> **Exercise**:
Please reproduce every record, keeping each one exactly as written.

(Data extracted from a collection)
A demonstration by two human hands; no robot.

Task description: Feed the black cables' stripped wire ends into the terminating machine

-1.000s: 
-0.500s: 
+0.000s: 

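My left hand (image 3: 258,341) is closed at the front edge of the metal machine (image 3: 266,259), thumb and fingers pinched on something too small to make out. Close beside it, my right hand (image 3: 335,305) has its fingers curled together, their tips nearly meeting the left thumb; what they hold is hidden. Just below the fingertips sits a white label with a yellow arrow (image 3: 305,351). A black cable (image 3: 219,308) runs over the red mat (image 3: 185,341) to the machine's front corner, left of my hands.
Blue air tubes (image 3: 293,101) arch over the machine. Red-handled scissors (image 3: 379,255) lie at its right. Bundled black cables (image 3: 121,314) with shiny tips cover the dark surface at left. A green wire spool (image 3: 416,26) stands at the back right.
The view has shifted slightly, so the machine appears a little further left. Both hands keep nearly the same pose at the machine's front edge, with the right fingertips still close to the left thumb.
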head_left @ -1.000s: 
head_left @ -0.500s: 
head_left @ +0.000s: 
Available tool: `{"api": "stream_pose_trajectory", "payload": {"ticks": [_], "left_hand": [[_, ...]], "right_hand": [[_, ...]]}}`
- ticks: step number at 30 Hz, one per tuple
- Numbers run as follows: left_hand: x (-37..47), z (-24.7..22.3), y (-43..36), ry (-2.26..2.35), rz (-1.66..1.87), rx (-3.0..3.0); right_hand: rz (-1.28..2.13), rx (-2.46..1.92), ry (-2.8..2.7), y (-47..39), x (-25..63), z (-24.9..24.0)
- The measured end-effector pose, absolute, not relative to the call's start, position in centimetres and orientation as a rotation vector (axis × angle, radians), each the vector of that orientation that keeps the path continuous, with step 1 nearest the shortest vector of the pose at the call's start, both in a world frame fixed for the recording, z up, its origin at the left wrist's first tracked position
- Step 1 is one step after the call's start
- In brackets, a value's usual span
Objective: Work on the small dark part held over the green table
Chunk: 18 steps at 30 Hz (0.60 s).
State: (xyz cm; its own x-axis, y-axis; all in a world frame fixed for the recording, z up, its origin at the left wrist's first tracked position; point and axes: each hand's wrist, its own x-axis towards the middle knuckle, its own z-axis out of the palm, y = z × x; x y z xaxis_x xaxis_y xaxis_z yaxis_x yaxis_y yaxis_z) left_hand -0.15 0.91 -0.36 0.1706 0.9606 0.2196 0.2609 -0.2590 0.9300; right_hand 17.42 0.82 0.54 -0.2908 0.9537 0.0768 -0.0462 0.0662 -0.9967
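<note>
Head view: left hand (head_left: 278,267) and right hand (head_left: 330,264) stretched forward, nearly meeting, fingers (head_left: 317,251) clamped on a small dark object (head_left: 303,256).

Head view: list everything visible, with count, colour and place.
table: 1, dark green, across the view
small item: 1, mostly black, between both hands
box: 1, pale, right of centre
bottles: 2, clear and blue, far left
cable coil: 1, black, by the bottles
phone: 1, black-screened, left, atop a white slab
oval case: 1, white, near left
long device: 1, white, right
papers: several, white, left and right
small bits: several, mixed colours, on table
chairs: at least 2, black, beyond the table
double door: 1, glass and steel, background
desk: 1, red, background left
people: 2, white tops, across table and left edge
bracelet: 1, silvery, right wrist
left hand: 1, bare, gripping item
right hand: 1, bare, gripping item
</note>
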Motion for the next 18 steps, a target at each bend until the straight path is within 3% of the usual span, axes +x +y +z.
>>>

> **Answer**:
A demonstration by two human hands; no robot.

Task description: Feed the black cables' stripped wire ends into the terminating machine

-1.000s: 
-0.500s: 
+0.000s: 

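My left hand (image 3: 258,341) is closed at the front edge of the metal machine (image 3: 266,259), thumb and fingers pinched on something too small to make out. Close beside it, my right hand (image 3: 335,305) has its fingers curled together, their tips nearly meeting the left thumb; what they hold is hidden. Just below the fingertips sits a white label with a yellow arrow (image 3: 305,351). A black cable (image 3: 219,308) runs over the red mat (image 3: 185,341) to the machine's front corner, left of my hands.
Blue air tubes (image 3: 293,101) arch over the machine. Red-handled scissors (image 3: 379,255) lie at its right. Bundled black cables (image 3: 121,314) with shiny tips cover the dark surface at left. A green wire spool (image 3: 416,26) stands at the back right.
The view has shifted slightly, so the machine appears a little further left. Both hands keep nearly the same pose at the machine's front edge, with the right fingertips still close to the left thumb.
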head_left @ -1.000s: 
head_left @ -0.500s: 
head_left @ +0.000s: 
Available tool: `{"api": "stream_pose_trajectory", "payload": {"ticks": [_], "left_hand": [[_, ...]], "right_hand": [[_, ...]]}}`
- ticks: step number at 30 Hz, one per tuple
- Numbers run as follows: left_hand: x (-37..47), z (-24.7..22.3), y (-43..36), ry (-2.26..2.35), rz (-1.66..1.87), rx (-3.0..3.0); right_hand: rz (-1.28..2.13), rx (-2.46..1.92), ry (-2.8..2.7), y (-47..39), x (-25..63), z (-24.9..24.0)
- The measured end-effector pose, absolute, not relative to the call's start, position in centimetres and orientation as a rotation vector (axis × angle, radians), each the vector of that orientation that keeps the path continuous, with step 1 nearest the shortest vector of the pose at the call's start, both in a world frame fixed for the recording, z up, its origin at the left wrist's first tracked position
- Step 1 is one step after the call's start
- In brackets, a value's usual span
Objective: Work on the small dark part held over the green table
Chunk: 18 steps at 30 Hz (0.60 s).
State: (xyz cm; its own x-axis, y-axis; all in a world frame fixed for the recording, z up, its origin at the left wrist's first tracked position; point and axes: each hand's wrist, its own x-axis towards the middle knuckle, its own z-axis out of the palm, y = z × x; x y z xaxis_x xaxis_y xaxis_z yaxis_x yaxis_y yaxis_z) left_hand -0.15 0.91 -0.36 0.1706 0.9606 0.2196 0.2609 -0.2590 0.9300; right_hand 17.42 0.82 0.54 -0.2908 0.9537 0.0768 -0.0462 0.0662 -0.9967
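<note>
Head view: left hand (head_left: 278,267) and right hand (head_left: 330,264) stretched forward, nearly meeting, fingers (head_left: 317,251) clamped on a small dark object (head_left: 303,256).

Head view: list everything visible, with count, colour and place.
table: 1, dark green, across the view
small item: 1, mostly black, between both hands
box: 1, pale, right of centre
bottles: 2, clear and blue, far left
cable coil: 1, black, by the bottles
phone: 1, black-screened, left, atop a white slab
oval case: 1, white, near left
long device: 1, white, right
papers: several, white, left and right
small bits: several, mixed colours, on table
chairs: at least 2, black, beyond the table
double door: 1, glass and steel, background
desk: 1, red, background left
people: 2, white tops, across table and left edge
bracelet: 1, silvery, right wrist
left hand: 1, bare, gripping item
right hand: 1, bare, gripping item
</note>
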Motion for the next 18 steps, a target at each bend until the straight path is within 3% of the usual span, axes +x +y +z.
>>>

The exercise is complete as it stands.